Early monotherapy with pegylated interferon alpha-2b for acute hepatitis C infection: the HEP-NET acute-HCV-II study.

Early treatment of acute hepatitis C with interferon alpha-2b for 24 weeks prevents chronic infection in almost all patients. Because pegylated interferons have replaced conventional interferon in the therapy of chronic hepatitis C, the aim of this study was to analyze the efficacy of an early treatment of acute hepatitis C with peginterferon alpha-2b. Between February 2001 and February 2004, 89 individuals with acute HCV infection were recruited at 53 different centers in Germany. Patients received 1.5 microg/kg peginterferon alpha-2b for 24 weeks; treatment was initiated after a median of 76 days after infection (range 14-150). End-of-treatment response and sustained virological response were defined as undetectable HCV RNA at the end of therapy and after 24 weeks of follow-up, respectively. In the total study population, virological response was 82% at the end of treatment and 71% at the end of follow-up. Of 89 individuals, 65 (73%) were adherent to therapy, receiving 80% of the interferon dosage within 80% of the scheduled treatment duration. End-of-treatment and sustained virological response rates in this subpopulation were 94% and 89%, respectively. A maximum alanine aminotransferase level of more than 500 U/L prior to therapy was the only factor associated with successful treatment.

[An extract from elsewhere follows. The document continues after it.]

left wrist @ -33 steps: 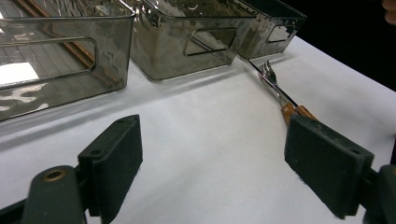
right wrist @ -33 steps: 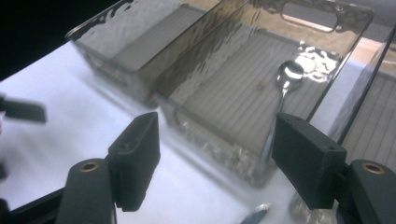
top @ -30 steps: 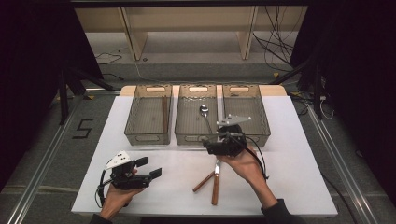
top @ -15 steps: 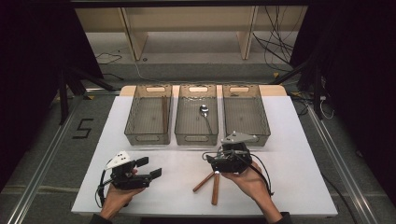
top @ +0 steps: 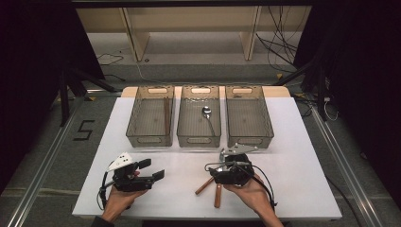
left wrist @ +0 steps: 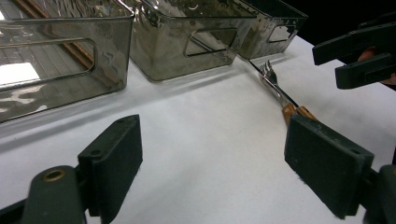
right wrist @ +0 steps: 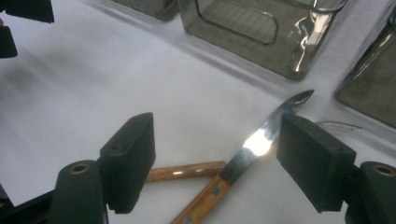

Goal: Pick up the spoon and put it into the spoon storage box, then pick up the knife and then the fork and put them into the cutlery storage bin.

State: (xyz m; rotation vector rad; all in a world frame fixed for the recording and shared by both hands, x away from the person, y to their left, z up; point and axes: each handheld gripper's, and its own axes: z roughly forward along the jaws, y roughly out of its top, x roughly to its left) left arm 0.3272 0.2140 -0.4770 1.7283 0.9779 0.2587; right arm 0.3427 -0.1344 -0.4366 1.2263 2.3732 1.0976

In conclusion, in acute HCV infection, early treatment with peginterferon alpha-2b leads to high virological response rates in individuals who are adherent to treatment. The high number of dropouts underlines the importance of thorough patient selection and close monitoring during therapy. Thus, future studies should identify factors predicting spontaneous viral clearance to avoid unnecessary therapy.